Happy Tax Day! This year’s tax season is a little different than last year because it’s the first year that the 2017 Republican-passed tax cuts went into effect.

So much noise has been made about the size of this year’s average tax refunds. Even worse, the media and some lawmakers on the left have spread misinformation about tax refunds and the tax cuts.

In February the IRS said that average tax refund sizes were down. As more taxpayers have filed their returns, the average refund size increased and is almost on par with last year.

H&R Block says their average customer paid 25 percent less – $1,200 – than last year!

What does this mean for you?

Here are 3 things to know about tax refunds and tax cuts this year:

  1. Tax cuts for everyone! Almost every American household got a tax cut in 2018. You get a tax cut and you get a tax cut and you get a tax cut! 

According to the Joint Tax Committee, the tax reform law cut taxes for every income group with the bigger tax percentage cuts of 10 – 13 percent going to households with incomes between $20,000 and $50,000. Those are low to middle-class families. According to the nonpartisan Tax Policy Center, taxes fell for all income groups on average last year and their after-tax income rose by more than 2 percent.

According to the IRS tax withholding tables, about 90 percent of taxpayers received a tax cut. These tax cuts showed up in weekly paychecks last year and will continue to be in place until 2025 when the individual tax cuts are set to expire (unless Congress extends them).

  1. Bigger is not better. A big tax refund is not a windfall, it’s your own money that you loaned to Uncle Sam interest-free.

The IRS took much out of your hard-earned checks each pay cycle and now is returning that overpayment back to you. What could you have done with those overpayments? Having more take-home pay each pay cycle means more money to pay bills, dining out, pay down medical bills or student loans, sock away savings or invest.

  1. The power is yours. Getting your tax withholding from your paycheck right is important. If too little tax is taken out, you’ll owe money when you file a return. If too much is withheld, you’ll get a refund. A bigger weekly paycheck gives individuals more control over their resources for budgeting, saving, and emergencies.

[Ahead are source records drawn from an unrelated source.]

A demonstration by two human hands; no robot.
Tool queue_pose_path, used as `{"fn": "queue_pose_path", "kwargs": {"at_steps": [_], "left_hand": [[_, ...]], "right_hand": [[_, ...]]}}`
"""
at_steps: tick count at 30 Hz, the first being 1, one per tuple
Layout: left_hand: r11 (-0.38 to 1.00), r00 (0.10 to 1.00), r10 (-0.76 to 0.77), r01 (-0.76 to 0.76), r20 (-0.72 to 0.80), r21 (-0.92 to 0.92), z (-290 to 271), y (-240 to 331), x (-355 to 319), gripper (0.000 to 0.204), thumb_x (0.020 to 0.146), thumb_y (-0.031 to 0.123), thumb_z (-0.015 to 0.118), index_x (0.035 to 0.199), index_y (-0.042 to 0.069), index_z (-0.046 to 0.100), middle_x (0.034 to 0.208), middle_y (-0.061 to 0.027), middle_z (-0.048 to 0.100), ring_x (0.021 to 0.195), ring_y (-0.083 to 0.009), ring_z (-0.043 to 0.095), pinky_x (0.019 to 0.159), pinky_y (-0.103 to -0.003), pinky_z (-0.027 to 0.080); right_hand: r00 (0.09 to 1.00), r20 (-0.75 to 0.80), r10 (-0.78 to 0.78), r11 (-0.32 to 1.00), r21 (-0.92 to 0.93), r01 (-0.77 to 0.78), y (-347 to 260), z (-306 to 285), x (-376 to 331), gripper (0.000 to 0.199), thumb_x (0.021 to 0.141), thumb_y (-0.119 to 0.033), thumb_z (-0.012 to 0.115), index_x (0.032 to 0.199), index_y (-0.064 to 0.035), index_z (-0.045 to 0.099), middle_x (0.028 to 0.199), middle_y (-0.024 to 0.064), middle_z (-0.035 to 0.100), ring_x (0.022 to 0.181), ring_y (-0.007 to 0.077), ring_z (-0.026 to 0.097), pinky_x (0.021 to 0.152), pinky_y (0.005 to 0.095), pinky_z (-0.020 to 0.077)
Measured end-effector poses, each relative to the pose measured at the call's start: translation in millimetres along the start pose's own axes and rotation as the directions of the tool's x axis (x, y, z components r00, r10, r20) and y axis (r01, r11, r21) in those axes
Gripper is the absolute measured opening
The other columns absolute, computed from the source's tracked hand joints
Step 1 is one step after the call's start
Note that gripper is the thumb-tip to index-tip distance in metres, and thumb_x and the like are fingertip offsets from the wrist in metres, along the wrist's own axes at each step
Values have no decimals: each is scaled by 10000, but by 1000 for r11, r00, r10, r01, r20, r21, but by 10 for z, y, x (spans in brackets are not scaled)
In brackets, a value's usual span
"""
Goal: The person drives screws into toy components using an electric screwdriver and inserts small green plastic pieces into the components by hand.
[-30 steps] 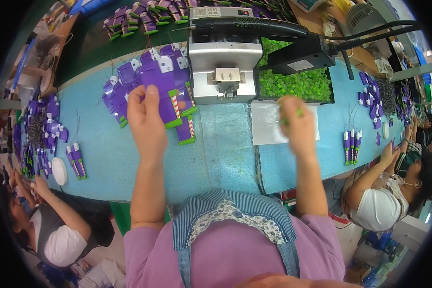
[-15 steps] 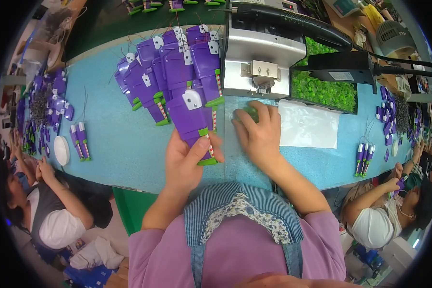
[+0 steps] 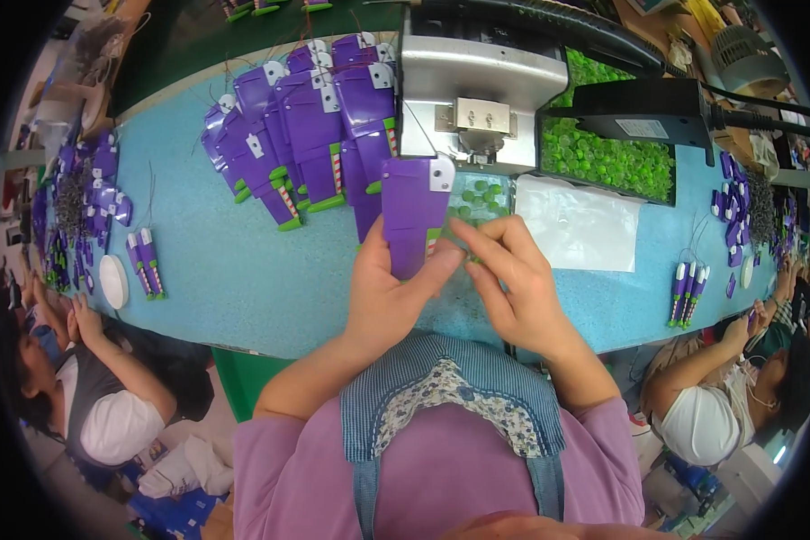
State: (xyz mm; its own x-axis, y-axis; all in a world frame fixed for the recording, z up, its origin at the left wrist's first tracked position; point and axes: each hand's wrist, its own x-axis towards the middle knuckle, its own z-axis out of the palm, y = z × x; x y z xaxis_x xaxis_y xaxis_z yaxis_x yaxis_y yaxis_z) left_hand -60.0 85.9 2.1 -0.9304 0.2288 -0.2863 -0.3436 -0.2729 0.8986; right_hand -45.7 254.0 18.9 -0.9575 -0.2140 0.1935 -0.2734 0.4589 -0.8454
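Note:
My left hand (image 3: 391,292) is wrapped round the lower end of a flat purple plastic toy part (image 3: 412,205), held upright above the table. It has a white corner piece, and a red-and-white striped edge shows by my thumb. My right hand (image 3: 524,288) is closed in a pinch at the part's right lower edge, its fingertips next to my left thumb. Whatever those fingertips hold is too small to make out. Small round green pieces (image 3: 479,196) lie just beyond my right fingers. A pile of similar purple parts (image 3: 310,112) with thin wires lies to the left.
A silver metal machine (image 3: 477,67) stands ahead, with a tray of green pieces (image 3: 603,135) to its right. A black corded tool (image 3: 594,36) and a black box (image 3: 643,112) overhang it. A white sheet (image 3: 576,225) lies on the blue table (image 3: 243,297). Co-workers sit on both sides.
My left hand has moved right and turned the purple part more upright. My right hand has drawn back from the green pieces and met the part's lower edge.

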Motion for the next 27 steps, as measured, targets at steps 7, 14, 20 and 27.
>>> {"fn": "queue_pose_path", "kwargs": {"at_steps": [7, 14, 20, 27], "left_hand": [[972, 973, -223, 227, 65, -64, 174, -46, -23, 384, 820, 37, 736, 1142, 48, 528, 862, -12, 623, 655, -53, 549, 531, -200, 435], [905, 937, -288, 334, 200, -264, 197, -47, -33, 351, 827, 31, 724, 1117, 44, 527, 858, -33, 626, 637, -76, 544, 517, -222, 434], [896, 911, -323, 381, 256, -229, 220, -20, 25, 352, 837, 31, 712, 1128, 39, 514, 883, -51, 626, 663, -79, 550, 528, -223, 442], [947, 911, -249, 300, 327, -113, 294, -98, 70, 318, 932, 108, 610, 1202, 26, 464, 980, -85, 639, 714, -96, 561, 607, -243, 484]], "right_hand": [[1000, 5, -16, 999, -31, 16, 29, -94, -222, 543, 771, 97, 616, 1303, 23, 541, 933, 129, 528, 845, 265, 517, 750, 333, 460], [983, -124, 136, 941, 326, -89, 52, -204, -327, 360, 777, 41, 698, 1130, 4, 638, 916, 119, 619, 781, 219, 615, 679, 302, 503], [993, -115, 19, 979, 204, 5, 120, -322, -284, 213, 741, 6, 757, 938, 14, 676, 910, 130, 664, 762, 213, 643, 650, 294, 512], [987, -158, 5, 987, 160, 21, 200, -409, -350, 216, 725, 9, 763, 921, 16, 672, 911, 132, 666, 758, 232, 644, 644, 303, 512]]}}
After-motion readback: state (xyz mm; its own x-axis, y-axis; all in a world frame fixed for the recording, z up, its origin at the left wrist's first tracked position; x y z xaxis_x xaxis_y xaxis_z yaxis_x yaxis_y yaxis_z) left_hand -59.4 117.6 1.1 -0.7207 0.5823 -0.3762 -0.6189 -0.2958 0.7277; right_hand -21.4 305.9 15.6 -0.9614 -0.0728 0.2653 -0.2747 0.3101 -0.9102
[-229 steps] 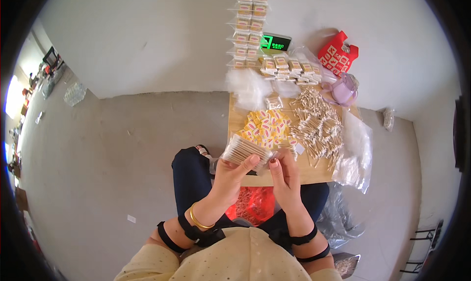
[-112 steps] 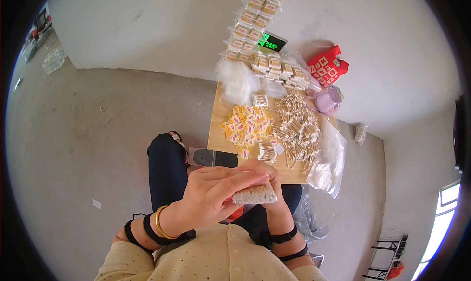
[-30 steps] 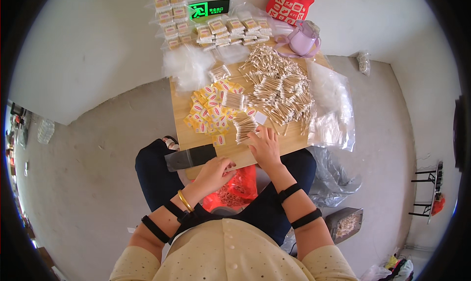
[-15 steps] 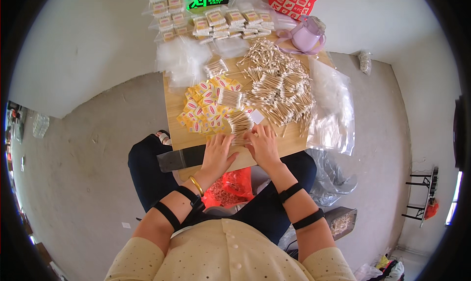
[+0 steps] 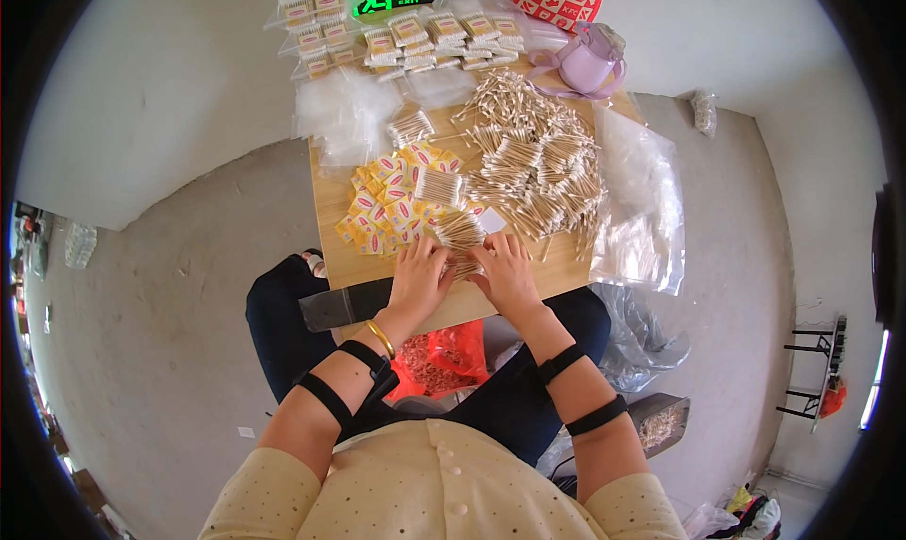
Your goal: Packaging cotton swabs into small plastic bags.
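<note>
Near the front edge of the table, my left hand [image 5: 418,278] and my right hand [image 5: 508,274] face each other with curled fingers. Between them they hold a row of cotton swabs [image 5: 463,268] by its two ends. Just beyond lies another loose bundle of cotton swabs [image 5: 460,229], partly hidden by my fingertips. A neat flat bundle of cotton swabs [image 5: 439,188] rests on the pile of yellow and white cards [image 5: 382,200]. To the right of my hands spreads a large heap of cotton swabs [image 5: 538,177], with a blank white card [image 5: 492,220] beside it.
Clear plastic bags [image 5: 344,111] lie at the far left, more bags [image 5: 642,210] overhang the right edge. Packed swab packets [image 5: 444,38] are stacked at the back beside a lilac cup [image 5: 592,64]. A dark flat strip [image 5: 347,304] sits at the front left edge.
My left hand has closed in slightly, its thumb now against the swabs. More of the row shows between my hands. The view has shifted a little.
</note>
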Demonstrator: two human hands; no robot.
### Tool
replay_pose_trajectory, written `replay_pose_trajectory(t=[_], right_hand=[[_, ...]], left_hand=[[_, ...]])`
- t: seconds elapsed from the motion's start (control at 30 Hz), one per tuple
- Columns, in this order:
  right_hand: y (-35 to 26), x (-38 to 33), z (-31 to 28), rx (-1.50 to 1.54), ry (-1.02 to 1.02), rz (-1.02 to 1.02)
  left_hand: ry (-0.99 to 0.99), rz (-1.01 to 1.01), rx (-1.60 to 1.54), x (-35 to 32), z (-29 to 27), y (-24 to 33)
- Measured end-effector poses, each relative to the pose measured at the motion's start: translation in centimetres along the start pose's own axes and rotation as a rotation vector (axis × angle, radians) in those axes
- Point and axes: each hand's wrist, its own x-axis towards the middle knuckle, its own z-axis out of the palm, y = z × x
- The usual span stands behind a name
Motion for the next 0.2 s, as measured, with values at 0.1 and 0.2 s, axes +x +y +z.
replay_pose_trajectory(t=[0.1, 0.2], right_hand=[[-0.26, 0.17, -0.15, 0.004, -0.014, -0.001], [-0.39, 0.27, 0.16, 0.024, -0.023, 0.014]], left_hand=[[-0.011, 0.014, 0.001, -0.28, -0.41, -0.23], [-0.032, -0.004, 0.023, -0.69, -0.57, -0.45]])
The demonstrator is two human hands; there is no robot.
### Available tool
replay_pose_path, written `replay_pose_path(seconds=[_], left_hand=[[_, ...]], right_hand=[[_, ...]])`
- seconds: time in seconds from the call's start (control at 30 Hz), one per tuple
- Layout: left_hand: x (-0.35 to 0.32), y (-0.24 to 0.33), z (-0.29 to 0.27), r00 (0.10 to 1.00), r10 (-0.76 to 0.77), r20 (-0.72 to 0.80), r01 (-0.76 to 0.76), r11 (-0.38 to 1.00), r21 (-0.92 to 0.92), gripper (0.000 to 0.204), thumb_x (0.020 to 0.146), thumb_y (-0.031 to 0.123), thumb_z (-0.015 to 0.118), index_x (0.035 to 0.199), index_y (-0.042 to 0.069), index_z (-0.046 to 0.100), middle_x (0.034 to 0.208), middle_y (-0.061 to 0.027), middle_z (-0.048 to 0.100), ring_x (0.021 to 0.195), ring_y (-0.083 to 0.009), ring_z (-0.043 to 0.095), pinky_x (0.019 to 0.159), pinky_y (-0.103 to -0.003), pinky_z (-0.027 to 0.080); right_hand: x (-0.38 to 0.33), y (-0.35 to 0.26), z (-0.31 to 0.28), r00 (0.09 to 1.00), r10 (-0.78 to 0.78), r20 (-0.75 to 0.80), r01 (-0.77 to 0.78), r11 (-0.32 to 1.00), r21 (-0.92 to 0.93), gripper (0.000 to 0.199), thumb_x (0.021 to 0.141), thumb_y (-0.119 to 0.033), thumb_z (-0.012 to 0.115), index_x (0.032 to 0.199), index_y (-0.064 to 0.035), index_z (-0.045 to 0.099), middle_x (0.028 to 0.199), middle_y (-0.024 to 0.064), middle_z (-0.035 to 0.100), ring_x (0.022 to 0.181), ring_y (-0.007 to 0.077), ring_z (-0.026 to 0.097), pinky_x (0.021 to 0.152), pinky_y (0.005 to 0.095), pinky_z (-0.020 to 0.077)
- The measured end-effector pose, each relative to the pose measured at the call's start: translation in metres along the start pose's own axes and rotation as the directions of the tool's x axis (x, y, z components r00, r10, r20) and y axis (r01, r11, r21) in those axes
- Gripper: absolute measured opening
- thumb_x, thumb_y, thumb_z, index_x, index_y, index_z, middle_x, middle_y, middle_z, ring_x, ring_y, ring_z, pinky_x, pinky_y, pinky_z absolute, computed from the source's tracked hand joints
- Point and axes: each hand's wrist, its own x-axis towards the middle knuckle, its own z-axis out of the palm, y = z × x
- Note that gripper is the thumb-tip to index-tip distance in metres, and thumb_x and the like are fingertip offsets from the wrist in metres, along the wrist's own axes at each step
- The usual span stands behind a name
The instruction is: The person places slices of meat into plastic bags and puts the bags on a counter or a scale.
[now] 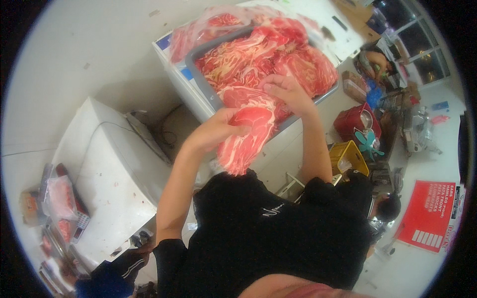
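Observation:
My left hand point(214, 131) grips a stack of thinly sliced raw meat point(249, 133), red with pale fat streaks, its thumb lying over the top. The lower end of the stack hangs in front of my black shirt. My right hand point(289, 94) is closed, fingertips pinching the meat's upper part at the near edge of a grey tray point(201, 85). A large heap of sliced meat point(233, 62) fills that tray. Some right-hand fingers are hidden behind the hand.
The tray rests on a white chest freezer point(343, 25), beside a clear plastic bag of meat point(218, 25). Another white freezer point(107, 164) stands at left. A red container point(350, 121) and yellow crate point(350, 156) lie to the right. People are partly visible at both lower sides.

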Motion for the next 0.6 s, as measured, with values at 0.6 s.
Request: replay_pose_path(seconds=[0.6], left_hand=[[0.012, -0.041, 0.003, 0.887, 0.252, -0.387, -0.45, 0.66, -0.601, 0.044, 0.105, 0.008, 0.063, 0.148, 0.005, 0.053, 0.138, -0.008, 0.066, 0.124, -0.0209, 0.065, 0.108, -0.039, 0.053]], right_hand=[[0.02, -0.009, -0.021, 0.911, -0.013, -0.412, 0.245, 0.822, 0.514, 0.027, 0.101, -0.008, 0.066, 0.127, -0.0069, 0.064, 0.095, -0.0013, 0.064, 0.075, 0.0065, 0.057, 0.059, 0.0196, 0.0463]])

Many taxpayers do not review their withholdings and that can be costly. And there are some major life changes that warrant immediate updates to your tax withholdings such as getting married, welcoming a new child to your family or purchasing a home.

Now, is a good time to take a fresh look at your withholdings to create the tax situation that’s best for you and your family.

We cannot underscore how the Tax Cuts and Jobs Act impacted workers and families. They cut individual income tax rates, expanded the standard deduction (likely leading fewer households to itemize this year), nearly doubled the child tax credit and cut back or eliminated some tax breaks.

In addition, over 4 million workers received salary increases, bonuses and new benefits such as paid parental leave because of corporate tax cuts.